##### Data for processing
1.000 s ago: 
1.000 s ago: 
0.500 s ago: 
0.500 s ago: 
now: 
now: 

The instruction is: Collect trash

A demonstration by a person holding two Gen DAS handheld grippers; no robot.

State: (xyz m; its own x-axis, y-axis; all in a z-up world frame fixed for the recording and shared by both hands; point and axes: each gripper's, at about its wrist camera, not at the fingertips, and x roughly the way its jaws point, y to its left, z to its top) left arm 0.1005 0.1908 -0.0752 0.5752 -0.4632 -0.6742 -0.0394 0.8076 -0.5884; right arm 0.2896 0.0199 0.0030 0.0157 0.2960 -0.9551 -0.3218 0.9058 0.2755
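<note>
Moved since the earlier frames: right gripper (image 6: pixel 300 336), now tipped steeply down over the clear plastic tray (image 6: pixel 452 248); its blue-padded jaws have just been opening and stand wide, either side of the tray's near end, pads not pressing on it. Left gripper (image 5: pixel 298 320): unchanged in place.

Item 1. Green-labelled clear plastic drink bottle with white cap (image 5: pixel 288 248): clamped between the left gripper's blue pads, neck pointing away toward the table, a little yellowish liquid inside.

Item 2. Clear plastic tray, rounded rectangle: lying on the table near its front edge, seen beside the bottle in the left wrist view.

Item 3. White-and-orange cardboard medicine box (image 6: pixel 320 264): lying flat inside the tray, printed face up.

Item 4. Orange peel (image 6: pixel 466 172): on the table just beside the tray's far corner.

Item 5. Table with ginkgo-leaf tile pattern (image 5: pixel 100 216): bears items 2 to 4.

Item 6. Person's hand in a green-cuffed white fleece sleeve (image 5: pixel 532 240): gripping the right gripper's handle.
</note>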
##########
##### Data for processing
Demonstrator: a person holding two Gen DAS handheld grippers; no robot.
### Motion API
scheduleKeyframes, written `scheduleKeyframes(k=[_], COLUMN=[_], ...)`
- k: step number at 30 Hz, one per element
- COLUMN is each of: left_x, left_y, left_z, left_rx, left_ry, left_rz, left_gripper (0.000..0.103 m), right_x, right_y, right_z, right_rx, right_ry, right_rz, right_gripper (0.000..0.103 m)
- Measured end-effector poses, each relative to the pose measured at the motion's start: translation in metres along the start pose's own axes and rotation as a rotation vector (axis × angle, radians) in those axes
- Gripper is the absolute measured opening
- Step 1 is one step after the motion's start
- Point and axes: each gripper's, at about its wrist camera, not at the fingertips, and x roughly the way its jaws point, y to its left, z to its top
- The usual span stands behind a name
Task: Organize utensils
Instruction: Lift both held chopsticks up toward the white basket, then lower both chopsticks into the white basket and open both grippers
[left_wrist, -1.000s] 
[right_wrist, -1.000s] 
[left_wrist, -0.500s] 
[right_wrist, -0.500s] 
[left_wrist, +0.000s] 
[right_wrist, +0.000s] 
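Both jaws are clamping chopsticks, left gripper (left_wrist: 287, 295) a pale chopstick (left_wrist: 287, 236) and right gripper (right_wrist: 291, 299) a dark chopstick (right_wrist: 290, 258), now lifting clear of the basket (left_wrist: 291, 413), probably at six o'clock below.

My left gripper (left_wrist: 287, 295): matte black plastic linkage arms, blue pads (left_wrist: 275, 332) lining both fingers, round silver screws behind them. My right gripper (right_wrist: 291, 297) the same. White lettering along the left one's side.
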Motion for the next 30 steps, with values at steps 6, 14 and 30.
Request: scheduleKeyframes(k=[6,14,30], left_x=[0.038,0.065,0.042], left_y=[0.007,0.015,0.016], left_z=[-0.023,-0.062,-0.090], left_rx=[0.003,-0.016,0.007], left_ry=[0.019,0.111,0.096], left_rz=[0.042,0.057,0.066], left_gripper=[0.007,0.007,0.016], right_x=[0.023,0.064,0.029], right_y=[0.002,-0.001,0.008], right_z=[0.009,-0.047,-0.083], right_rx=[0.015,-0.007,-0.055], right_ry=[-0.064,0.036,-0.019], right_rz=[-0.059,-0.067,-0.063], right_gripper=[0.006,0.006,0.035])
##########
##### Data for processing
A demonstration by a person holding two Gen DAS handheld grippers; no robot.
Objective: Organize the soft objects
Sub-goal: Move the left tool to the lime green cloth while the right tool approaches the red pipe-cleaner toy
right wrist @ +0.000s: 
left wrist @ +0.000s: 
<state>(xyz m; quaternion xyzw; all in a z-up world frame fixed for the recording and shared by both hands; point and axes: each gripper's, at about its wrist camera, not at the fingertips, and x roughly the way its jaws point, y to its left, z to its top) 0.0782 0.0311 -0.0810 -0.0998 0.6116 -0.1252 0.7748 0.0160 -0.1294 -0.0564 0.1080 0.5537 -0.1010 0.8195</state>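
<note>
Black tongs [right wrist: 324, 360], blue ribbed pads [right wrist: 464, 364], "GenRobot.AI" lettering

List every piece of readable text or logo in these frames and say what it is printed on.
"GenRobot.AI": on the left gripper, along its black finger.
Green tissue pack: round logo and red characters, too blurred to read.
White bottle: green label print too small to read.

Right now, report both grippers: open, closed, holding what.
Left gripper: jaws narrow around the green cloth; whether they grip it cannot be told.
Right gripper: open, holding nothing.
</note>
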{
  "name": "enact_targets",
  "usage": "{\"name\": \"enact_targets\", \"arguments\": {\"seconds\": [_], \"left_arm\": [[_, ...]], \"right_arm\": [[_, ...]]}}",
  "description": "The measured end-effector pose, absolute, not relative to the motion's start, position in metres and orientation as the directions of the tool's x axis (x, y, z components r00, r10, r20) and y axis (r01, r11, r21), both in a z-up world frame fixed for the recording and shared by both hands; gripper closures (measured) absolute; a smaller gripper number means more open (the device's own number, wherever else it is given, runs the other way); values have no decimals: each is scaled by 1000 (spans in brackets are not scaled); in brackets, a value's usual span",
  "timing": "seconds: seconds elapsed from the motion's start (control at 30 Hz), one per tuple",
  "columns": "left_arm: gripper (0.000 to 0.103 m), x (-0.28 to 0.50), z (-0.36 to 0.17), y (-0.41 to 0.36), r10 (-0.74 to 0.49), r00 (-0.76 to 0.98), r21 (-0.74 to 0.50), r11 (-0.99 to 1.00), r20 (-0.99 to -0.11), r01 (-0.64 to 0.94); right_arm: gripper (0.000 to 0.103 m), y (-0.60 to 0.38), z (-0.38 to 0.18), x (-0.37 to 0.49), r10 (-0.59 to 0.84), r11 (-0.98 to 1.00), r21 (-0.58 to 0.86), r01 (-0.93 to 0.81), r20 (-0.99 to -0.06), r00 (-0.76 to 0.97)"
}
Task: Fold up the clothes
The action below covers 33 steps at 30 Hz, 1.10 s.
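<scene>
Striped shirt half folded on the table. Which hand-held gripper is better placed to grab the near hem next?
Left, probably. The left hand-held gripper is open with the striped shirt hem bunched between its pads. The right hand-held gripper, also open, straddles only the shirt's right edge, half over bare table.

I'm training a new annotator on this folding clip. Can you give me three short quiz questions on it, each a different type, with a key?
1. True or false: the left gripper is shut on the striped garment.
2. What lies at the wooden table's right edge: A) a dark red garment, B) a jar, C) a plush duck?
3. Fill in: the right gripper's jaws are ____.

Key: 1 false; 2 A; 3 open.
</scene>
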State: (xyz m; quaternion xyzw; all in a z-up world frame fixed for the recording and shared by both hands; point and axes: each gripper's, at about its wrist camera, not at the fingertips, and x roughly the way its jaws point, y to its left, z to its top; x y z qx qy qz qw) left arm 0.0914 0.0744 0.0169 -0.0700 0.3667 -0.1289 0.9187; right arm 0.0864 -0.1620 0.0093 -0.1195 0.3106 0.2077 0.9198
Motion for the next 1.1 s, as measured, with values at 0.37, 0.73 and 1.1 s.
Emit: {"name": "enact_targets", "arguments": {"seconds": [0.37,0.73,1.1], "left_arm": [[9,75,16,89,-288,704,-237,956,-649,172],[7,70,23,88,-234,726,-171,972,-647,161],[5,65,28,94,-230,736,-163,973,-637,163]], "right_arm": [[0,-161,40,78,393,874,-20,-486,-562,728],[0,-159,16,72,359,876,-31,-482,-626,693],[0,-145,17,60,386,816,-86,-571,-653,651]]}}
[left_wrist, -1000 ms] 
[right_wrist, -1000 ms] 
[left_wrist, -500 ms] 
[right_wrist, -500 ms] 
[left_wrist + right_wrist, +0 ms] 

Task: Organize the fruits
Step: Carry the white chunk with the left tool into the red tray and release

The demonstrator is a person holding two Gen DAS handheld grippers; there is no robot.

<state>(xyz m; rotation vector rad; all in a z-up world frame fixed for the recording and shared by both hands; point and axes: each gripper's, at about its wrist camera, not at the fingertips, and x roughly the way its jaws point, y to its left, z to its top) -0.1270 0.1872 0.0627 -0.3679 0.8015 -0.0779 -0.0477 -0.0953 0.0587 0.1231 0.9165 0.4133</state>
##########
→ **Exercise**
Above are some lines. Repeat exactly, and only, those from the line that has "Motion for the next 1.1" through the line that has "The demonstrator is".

→ **Exercise result**
Motion for the next 1.1 s, as measured, with values at 0.37, 0.73 and 1.1 s.
Emit: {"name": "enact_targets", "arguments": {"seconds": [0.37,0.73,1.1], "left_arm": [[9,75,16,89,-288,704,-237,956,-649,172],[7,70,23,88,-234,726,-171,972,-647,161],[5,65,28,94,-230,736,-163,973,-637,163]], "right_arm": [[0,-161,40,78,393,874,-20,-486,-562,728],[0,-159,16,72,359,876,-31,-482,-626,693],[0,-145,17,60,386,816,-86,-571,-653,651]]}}
[left_wrist, -1000 ms] 
[right_wrist, -1000 ms] 
[left_wrist, -500 ms] 
[right_wrist, -500 ms] 
[left_wrist + right_wrist, +0 ms] 

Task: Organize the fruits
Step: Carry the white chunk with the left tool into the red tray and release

The demonstrator is a person holding two Gen DAS handheld grippers; there is no robot.

No more work remains for this exercise.